» Work required
The records that follow must be reproduced in full, with every picture excluded.

── Source information

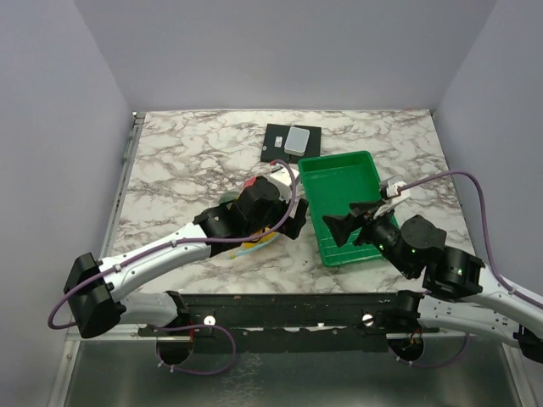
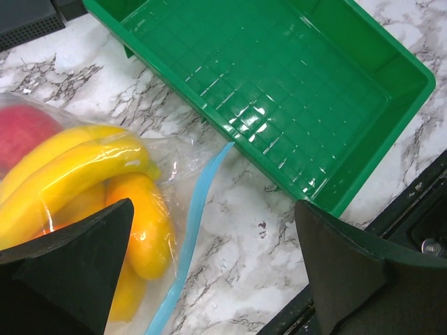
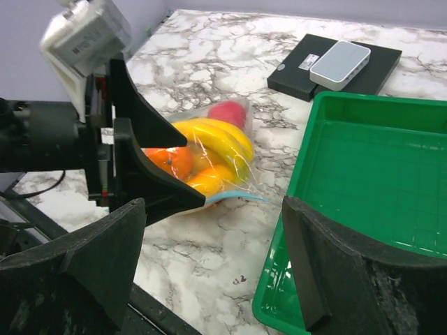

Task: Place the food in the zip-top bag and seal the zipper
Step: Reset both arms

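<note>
The clear soft plastic zip-top bag (image 2: 178, 157) lies flat on the white-and-grey marbled table (image 1: 187, 161), just left of the green plastic tray (image 1: 361, 165), and it's loaded. Through the film: the yellow banana bunch (image 2: 70, 167), a red round fruit (image 2: 24, 132) behind it, an orange round fruit (image 3: 171, 162) and a yellow-orange one (image 2: 150, 230) toward the mouth. The thin light-blue zipper strip (image 2: 192, 223) runs along the mouth edge nearest the tray; whether it is pressed closed all along cannot be told.

Directly above sits the left gripper (image 2: 209, 279). Its fingers are spread wide with nothing between them, one finger (image 2: 70, 272) over the fruit end of the bag, the other (image 2: 349, 265) out past the zipper, over the table's near edge by the tray's corner. The left arm stretches diagonally from its near-left base, wrist over the bag, fingers aimed toward the tray.

Across from it, the right gripper (image 3: 209, 279) is also well spread and empty, hanging over the near-left corner of the tray and pointing left toward the bag. The right arm comes in from the near-right base with its elbow bent.

At the far side of the table, a flat black box (image 1: 276, 144) carries a small pale grey rectangular device (image 1: 299, 140) and sits just beyond the tray.
</note>
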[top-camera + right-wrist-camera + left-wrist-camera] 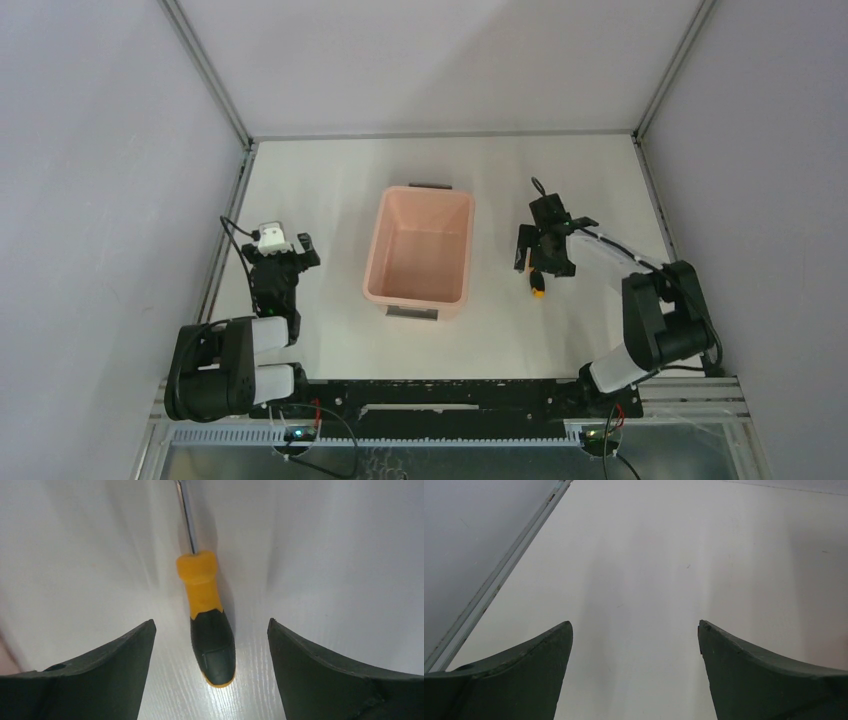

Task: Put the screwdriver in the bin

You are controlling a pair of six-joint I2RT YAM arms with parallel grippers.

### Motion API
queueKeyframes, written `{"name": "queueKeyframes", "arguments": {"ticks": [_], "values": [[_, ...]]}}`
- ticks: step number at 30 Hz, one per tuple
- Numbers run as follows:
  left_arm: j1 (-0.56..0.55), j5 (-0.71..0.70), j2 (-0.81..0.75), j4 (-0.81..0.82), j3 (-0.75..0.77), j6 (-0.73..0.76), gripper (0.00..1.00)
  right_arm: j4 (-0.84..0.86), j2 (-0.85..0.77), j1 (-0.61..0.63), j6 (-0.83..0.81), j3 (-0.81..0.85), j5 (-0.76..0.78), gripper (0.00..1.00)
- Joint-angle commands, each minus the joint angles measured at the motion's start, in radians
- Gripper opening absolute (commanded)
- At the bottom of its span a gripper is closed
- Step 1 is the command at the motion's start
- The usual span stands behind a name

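Screwdriver (204,600) flat on the white worktop (330,350), to the right of the pale pink bin (372,262), near it but apart and outside it. Black end of the handle toward the wrist camera, orange-yellow part next, thin shaft pointing away. Lying between the two fingers of the right claw (210,622), touched by neither. Claw spread wide, gripping nothing, low over the handle. Bin upright in the middle of the worktop. Left claw (635,625) on the other side of the bin, also spread wide and empty, over bare worktop.
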Motion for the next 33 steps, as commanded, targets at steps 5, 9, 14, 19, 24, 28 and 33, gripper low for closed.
{"name": "queueKeyframes", "arguments": {"ticks": [5,9,14,19,24,28,33], "values": [[-0.006,-0.01,-0.011,0.036,0.046,0.017,1.0,0.025,0.101,0.013,0.102,-0.029,-0.031,0.61],[-0.004,-0.01,-0.012,0.036,0.046,0.017,1.0,0.011,0.084,0.013,0.108,-0.026,-0.011,0.12],[-0.005,-0.01,-0.012,0.035,0.046,0.017,1.0,-0.12,-0.001,0.012,0.115,0.056,0.059,0.0],[-0.005,-0.009,-0.013,0.035,0.046,0.017,1.0,-0.252,-0.108,0.016,0.119,0.147,0.071,0.0],[-0.005,-0.01,-0.012,0.034,0.046,0.017,1.0,-0.401,-0.189,0.066,0.15,0.289,0.109,0.0],[-0.007,-0.009,-0.013,0.036,0.046,0.017,1.0,-0.468,-0.207,0.148,0.166,0.41,0.107,0.0],[-0.006,-0.009,-0.011,0.036,0.047,0.017,1.0,-0.521,-0.128,0.318,0.188,0.619,0.169,0.0]]}}
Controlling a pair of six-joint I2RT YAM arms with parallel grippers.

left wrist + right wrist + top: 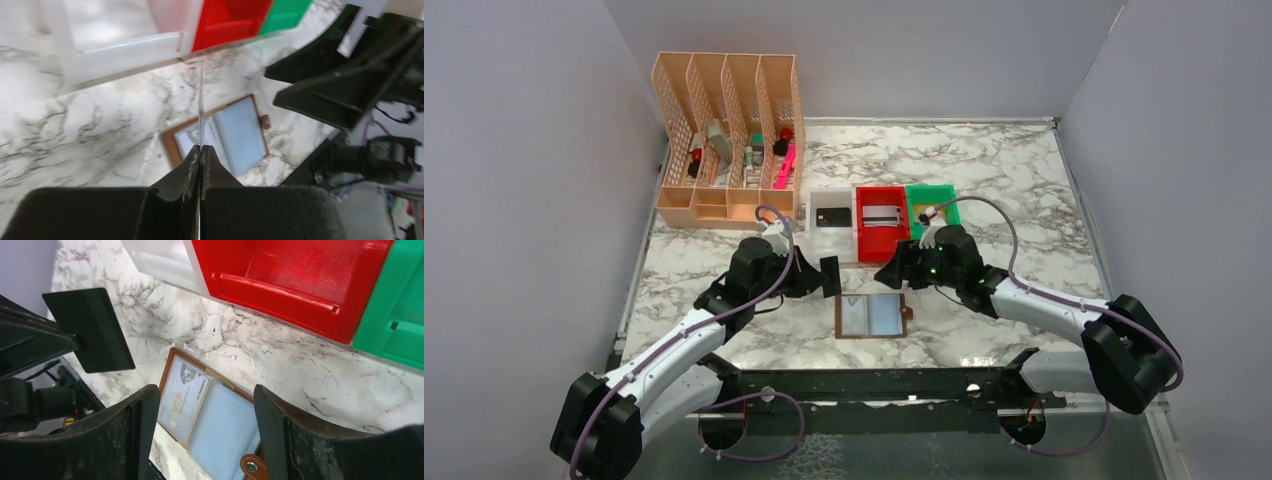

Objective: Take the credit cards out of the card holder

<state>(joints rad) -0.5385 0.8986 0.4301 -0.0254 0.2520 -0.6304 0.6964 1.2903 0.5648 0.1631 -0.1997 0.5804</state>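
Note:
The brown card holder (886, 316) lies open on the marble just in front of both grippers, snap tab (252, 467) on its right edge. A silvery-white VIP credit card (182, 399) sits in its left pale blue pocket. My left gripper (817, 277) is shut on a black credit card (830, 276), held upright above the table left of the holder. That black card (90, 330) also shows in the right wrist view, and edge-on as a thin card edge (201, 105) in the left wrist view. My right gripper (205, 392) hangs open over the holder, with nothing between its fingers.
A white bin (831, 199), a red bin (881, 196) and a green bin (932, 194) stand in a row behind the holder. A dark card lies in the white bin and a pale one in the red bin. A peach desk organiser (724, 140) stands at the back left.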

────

» Solution for this problem
Task: Place the food in the zip-top bag and seal the zipper
Step: Reset both arms

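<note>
The clear soft plastic zip-top bag (image 2: 178, 157) lies flat on the white-and-grey marbled table (image 1: 187, 161), just left of the green plastic tray (image 1: 361, 165), and it's loaded. Through the film: the yellow banana bunch (image 2: 70, 167), a red round fruit (image 2: 24, 132) behind it, an orange round fruit (image 3: 171, 162) and a yellow-orange one (image 2: 150, 230) toward the mouth. The thin light-blue zipper strip (image 2: 192, 223) runs along the mouth edge nearest the tray; whether it is pressed closed all along cannot be told.

Directly above sits the left gripper (image 2: 209, 279). Its fingers are spread wide with nothing between them, one finger (image 2: 70, 272) over the fruit end of the bag, the other (image 2: 349, 265) out past the zipper, over the table's near edge by the tray's corner. The left arm stretches diagonally from its near-left base, wrist over the bag, fingers aimed toward the tray.

Across from it, the right gripper (image 3: 209, 279) is also well spread and empty, hanging over the near-left corner of the tray and pointing left toward the bag. The right arm comes in from the near-right base with its elbow bent.

At the far side of the table, a flat black box (image 1: 276, 144) carries a small pale grey rectangular device (image 1: 299, 140) and sits just beyond the tray.
</note>
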[top-camera + right-wrist-camera + left-wrist-camera] 

Task: Put the screwdriver in the bin

You are controlling a pair of six-joint I2RT YAM arms with parallel grippers.

### Motion API
queueKeyframes, written `{"name": "queueKeyframes", "arguments": {"ticks": [_], "values": [[_, ...]]}}`
- ticks: step number at 30 Hz, one per tuple
- Numbers run as follows:
  left_arm: j1 (-0.56..0.55), j5 (-0.71..0.70), j2 (-0.81..0.75), j4 (-0.81..0.82), j3 (-0.75..0.77), j6 (-0.73..0.76), gripper (0.00..1.00)
  right_arm: j4 (-0.84..0.86), j2 (-0.85..0.77), j1 (-0.61..0.63), j6 (-0.83..0.81), j3 (-0.81..0.85), j5 (-0.76..0.78), gripper (0.00..1.00)
- Joint-angle commands, each minus the joint angles measured at the motion's start, in radians
- Gripper opening absolute (commanded)
- At the bottom of its span a gripper is closed
- Step 1 is the command at the motion's start
- The usual span stands behind a name

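Screwdriver (204,600) flat on the white worktop (330,350), to the right of the pale pink bin (372,262), near it but apart and outside it. Black end of the handle toward the wrist camera, orange-yellow part next, thin shaft pointing away. Lying between the two fingers of the right claw (210,622), touched by neither. Claw spread wide, gripping nothing, low over the handle. Bin upright in the middle of the worktop. Left claw (635,625) on the other side of the bin, also spread wide and empty, over bare worktop.
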Motion for the next 33 steps, as commanded, targets at steps 5, 9, 14, 19, 24, 28 and 33, gripper low for closed.
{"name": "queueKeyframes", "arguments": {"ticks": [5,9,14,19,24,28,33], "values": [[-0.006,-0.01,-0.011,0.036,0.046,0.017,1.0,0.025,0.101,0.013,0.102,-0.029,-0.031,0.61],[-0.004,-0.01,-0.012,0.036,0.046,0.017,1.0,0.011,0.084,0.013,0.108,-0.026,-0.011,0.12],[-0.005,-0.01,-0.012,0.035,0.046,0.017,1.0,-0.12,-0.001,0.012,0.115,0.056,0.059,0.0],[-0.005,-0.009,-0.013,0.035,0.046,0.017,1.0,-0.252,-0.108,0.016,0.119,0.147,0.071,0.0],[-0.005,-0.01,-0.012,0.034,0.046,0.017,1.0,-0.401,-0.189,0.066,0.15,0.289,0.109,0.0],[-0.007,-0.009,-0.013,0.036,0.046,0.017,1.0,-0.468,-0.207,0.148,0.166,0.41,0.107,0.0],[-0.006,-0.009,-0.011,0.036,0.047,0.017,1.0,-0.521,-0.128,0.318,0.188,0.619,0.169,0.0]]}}
Controlling a pair of six-joint I2RT YAM arms with parallel grippers.

left wrist + right wrist + top: 

Objective: Take the credit cards out of the card holder

<state>(joints rad) -0.5385 0.8986 0.4301 -0.0254 0.2520 -0.6304 0.6964 1.2903 0.5648 0.1631 -0.1997 0.5804</state>
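Note:
The brown card holder (886, 316) lies open on the marble just in front of both grippers, snap tab (252, 467) on its right edge. A silvery-white VIP credit card (182, 399) sits in its left pale blue pocket. My left gripper (817, 277) is shut on a black credit card (830, 276), held upright above the table left of the holder. That black card (90, 330) also shows in the right wrist view, and edge-on as a thin card edge (201, 105) in the left wrist view. My right gripper (205, 392) hangs open over the holder, with nothing between its fingers.
A white bin (831, 199), a red bin (881, 196) and a green bin (932, 194) stand in a row behind the holder. A dark card lies in the white bin and a pale one in the red bin. A peach desk organiser (724, 140) stands at the back left.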

There is nothing further to this answer.